Daniel Peralta is a researcher specializing in dynamical systems at the Institute of Mathematical Sciences (ICMAT) of the Supreme Council for Scientific Research (CSIC) in Spain. He is familiar with the work of Jitomirskaya, whom he met at many conferences.
“It’s always good to talk to her and listen to her presentations,” Peralta told BBC News Mundo (the BBC’s Spanish-language service).
He recalls a conference in China where mathematics showed a Hofstadter butterfly, which represented the spectrum of the operators she was studying. Peralta shows that these operators appear in certain models that attempt to describe physical phenomena of the quantum type.
He explains, “Schrödinger operators appear in many contexts of quantum mechanics, and Zhitomirskaya mainly studied those that arise in the context of the motion of electrons exposed to magnetic fields perpendicular to the dynamics of electrons.”
They are known as quasi-periodic Mathieu operators.
“In general, a quantum mechanics operator is a mathematical object, a mathematical rule, that assumes a function with different values and returns another characteristic function,” Peralta explains.
The key is to understand the spectrum from a physical point of view, i.e. to see which functions an operator, when applied to, returns the same function. And this, according to the researcher, is one of the big differences (among many others) between classical and quantum physics.
In principle, for example, the speed of an electron or a particle can take any value in classical physics.

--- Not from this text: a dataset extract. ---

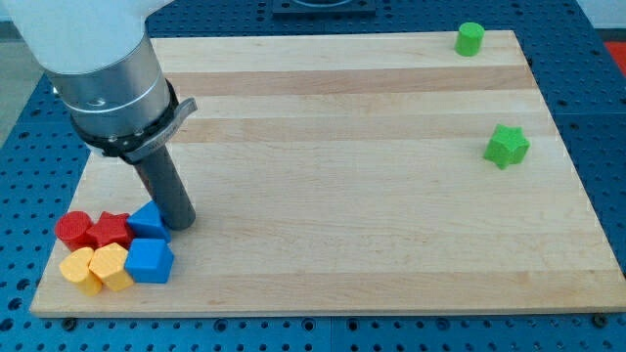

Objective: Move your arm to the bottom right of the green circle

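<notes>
Wooden board carries green circle, green star; coloured blocks cluster bottom-left.

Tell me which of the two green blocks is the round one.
The green circle, at the board's top right corner in the view. It is a plain cylinder; the other green block, below it, is a star with points.

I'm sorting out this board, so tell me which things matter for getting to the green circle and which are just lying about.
Job: green circle; my tip, far off at the view's lower left.

Lying about: green star; red blocks; blue blocks, one touching my tip; yellow blocks.
</notes>
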Motion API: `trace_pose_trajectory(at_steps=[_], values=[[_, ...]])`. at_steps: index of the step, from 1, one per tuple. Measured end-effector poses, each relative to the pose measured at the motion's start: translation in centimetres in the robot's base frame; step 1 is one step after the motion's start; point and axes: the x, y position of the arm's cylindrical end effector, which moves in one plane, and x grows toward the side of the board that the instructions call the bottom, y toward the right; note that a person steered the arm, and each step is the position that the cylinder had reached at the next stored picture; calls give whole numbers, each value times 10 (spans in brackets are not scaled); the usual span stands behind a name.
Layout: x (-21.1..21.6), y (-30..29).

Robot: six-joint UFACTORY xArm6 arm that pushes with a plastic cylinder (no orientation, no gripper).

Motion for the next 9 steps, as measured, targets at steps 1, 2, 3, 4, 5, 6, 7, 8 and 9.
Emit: trace_pose_trajectory(at_steps=[1,2,3,4,5,6,7,8,9], values=[[22,0],[24,1],[-20,28],[-77,54],[-154,98],[-237,157],[-299,221],[-334,262],[-335,275]])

“But in quantum mechanics, there are many things that are quantified, they can’t assume any value and can only assume a series of discrete values,” Peralta explains. “This phenomenon and Heisenberg’s uncertainty principle (i.e., the fact that certain magnitudes cannot be precisely measured) point to the main difference with respect to classical physics.”
Width
In the 1960s, physicists noticed that the values that this type of operator can assume depend on frequency, that is, on the change in the spectrum when the parameters differ.
They noticed it when hesitating [um número] Irrational, the spectrum had a very strange fractal structure, what is known as the Cantor group. And that’s what’s presented mathematically in the ten martini statement,” says Daniel Peralta.

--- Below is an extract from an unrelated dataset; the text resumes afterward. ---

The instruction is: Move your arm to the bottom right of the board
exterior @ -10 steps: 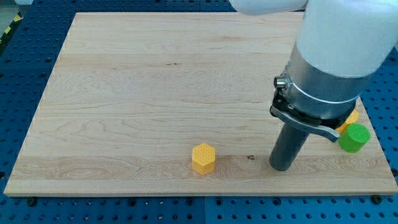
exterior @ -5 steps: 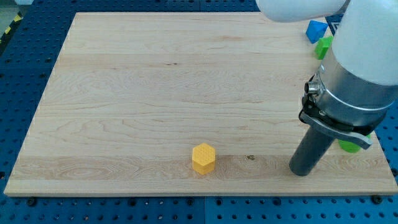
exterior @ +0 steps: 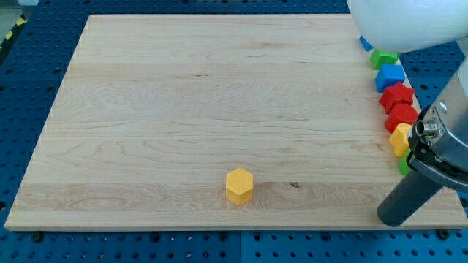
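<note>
Camera view has my tip (exterior: 395,221) sitting low and right of the yellow hexagon block (exterior: 239,185), basically at the board (exterior: 183,102) corner; no jaws on this stiff rod, so nothing to grab, just slide.

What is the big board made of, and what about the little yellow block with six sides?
The board looks like pale wood with a smooth finish: long grain lines and a small dark knot show. The yellow hexagonal block looks like matte plastic: even colour, crisp edges, no grain. Painted wood is possible.
</note>
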Available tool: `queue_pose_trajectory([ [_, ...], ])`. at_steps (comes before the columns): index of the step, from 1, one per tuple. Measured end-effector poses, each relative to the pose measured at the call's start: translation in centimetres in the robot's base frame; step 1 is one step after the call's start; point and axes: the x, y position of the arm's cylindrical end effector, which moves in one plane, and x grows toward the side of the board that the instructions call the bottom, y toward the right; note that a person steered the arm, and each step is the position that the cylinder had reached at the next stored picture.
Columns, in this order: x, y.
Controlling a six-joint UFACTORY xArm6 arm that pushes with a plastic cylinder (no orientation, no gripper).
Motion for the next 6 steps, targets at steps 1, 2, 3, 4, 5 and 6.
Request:
queue_pose_trajectory([
  [1, 0.0, 0.0],
  [2, -0.1, 0.2],
  [3, 0.0, 1.0],
  [4, 0.0, 2.6],
  [5, -0.1, 4.9],
  [6, -0.1, 8.3],
])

The problem is proving something physicists have already noticed – that when the frequency, i.e. the magnetic field strength of this type of operator is an irrational number, the spectrum is a Cantor group.
Many researchers have been working on this problem since the 1980s and 1990s, and Puig has made great progress, but “the culmination of all this work, for years and many people, is the exposure Avila and Zhitomirskaya got.”
“They confirmed the original conjecture: for all irrational frequencies, the spectrum of quasi-periodic Mathieu operators is the Cantor group,” Peralta says. Thus the “problem of 10 martini” was finally solved.
* This report is part of the special BBC 100 Womenwhich each year highlights 100 inspiring and influential women around the world.